Capture redirect target for media download. Instead of using the current src URL when downloading media, use the final target after all redirects from resource selection. Additionally, do not download the media file if any cross-origin redirect is requested by the server. Bug: 990867 Change-Id: Ic7c708c4001bae81aa85a158aed9e109c3297c93 Reviewed-by: Michael Brüning <michael.bruning@qt.io>
author: liberato@chromium.org <liberato@chromium.org> 2019-10-15 19:09:42 +0000
committer: Michal Klocek <michal.klocek@qt.io> 2020-01-16 13:22:12 +0000
commit: 41d474d0e7c67023ea4da5a1c8e105b7cc641df1 (patch)

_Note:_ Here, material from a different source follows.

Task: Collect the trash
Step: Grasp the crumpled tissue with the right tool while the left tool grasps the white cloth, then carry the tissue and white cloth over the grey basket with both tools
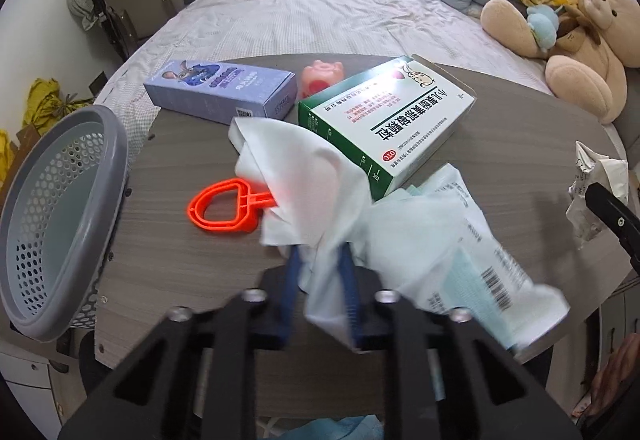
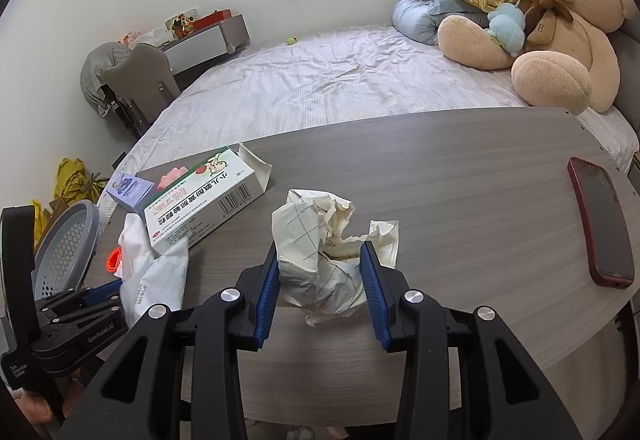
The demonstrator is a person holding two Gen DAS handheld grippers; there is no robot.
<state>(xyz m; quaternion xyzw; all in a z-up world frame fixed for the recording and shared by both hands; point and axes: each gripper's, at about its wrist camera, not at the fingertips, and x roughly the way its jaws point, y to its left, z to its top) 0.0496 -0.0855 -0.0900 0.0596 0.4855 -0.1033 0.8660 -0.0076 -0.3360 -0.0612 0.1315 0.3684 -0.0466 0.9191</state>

tree: 0d823e3964a1907f97b1c1022f184f69e821efcf
parent: e687bc69cdc906439cfb257aed3af3eae5d92f52 (diff)
download: qtwebengine-chromium-41d474d0e7c67023ea4da5a1c8e105b7cc641df1.tar.gz
7 files changed, 69 insertions, 4 deletions
diff --git a/chromium/media/blink/webmediaplayer_impl.cc b/chromium/media/blink/webmediaplayer_impl.cc
index 0fe502b37df..5d6dcd8dceb 100644
--- a/chromium/media/blink/webmediaplayer_impl.cc
+++ b/chromium/media/blink/webmediaplayer_impl.cc
@@ -3594,4 +3594,8 @@ void WebMediaPlayerImpl::MaybeUpdateBufferSizesForPlayback() {
   UpdateMediaPositionState();
 }
 
+GURL WebMediaPlayerImpl::GetSrcAfterRedirects() {
+  return mb_data_source_ ? mb_data_source_->GetUrlAfterRedirects() : GURL();
+}
+
 }  // namespace media
diff --git a/chromium/media/blink/webmediaplayer_impl.h b/chromium/media/blink/webmediaplayer_impl.h
index ec2b9694dd3..612146c4a8e 100644
--- a/chromium/media/blink/webmediaplayer_impl.h
+++ b/chromium/media/blink/webmediaplayer_impl.h
@@ -282,6 +282,7 @@ class MEDIA_BLINK_EXPORT WebMediaPlayerImpl
   bool IsOpaque() const override;
   int GetDelegateId() override;
   base::Optional<viz::SurfaceId> GetSurfaceId() override;
+  GURL GetSrcAfterRedirects() override;
 
   base::WeakPtr<blink::WebMediaPlayer> AsWeakPtr() override;
 
diff --git a/chromium/third_party/blink/public/platform/web_media_player.h b/chromium/third_party/blink/public/platform/web_media_player.h
index 61869a8bf55..c2c3e215e57 100644
--- a/chromium/third_party/blink/public/platform/web_media_player.h
+++ b/chromium/third_party/blink/public/platform/web_media_player.h
@@ -425,6 +425,10 @@ class WebMediaPlayer {
     return base::nullopt;
   }
 
+  // Provide the media URL, after any redirects are applied.  May return an
+  // empty GURL, which will be interpreted as "use the original URL".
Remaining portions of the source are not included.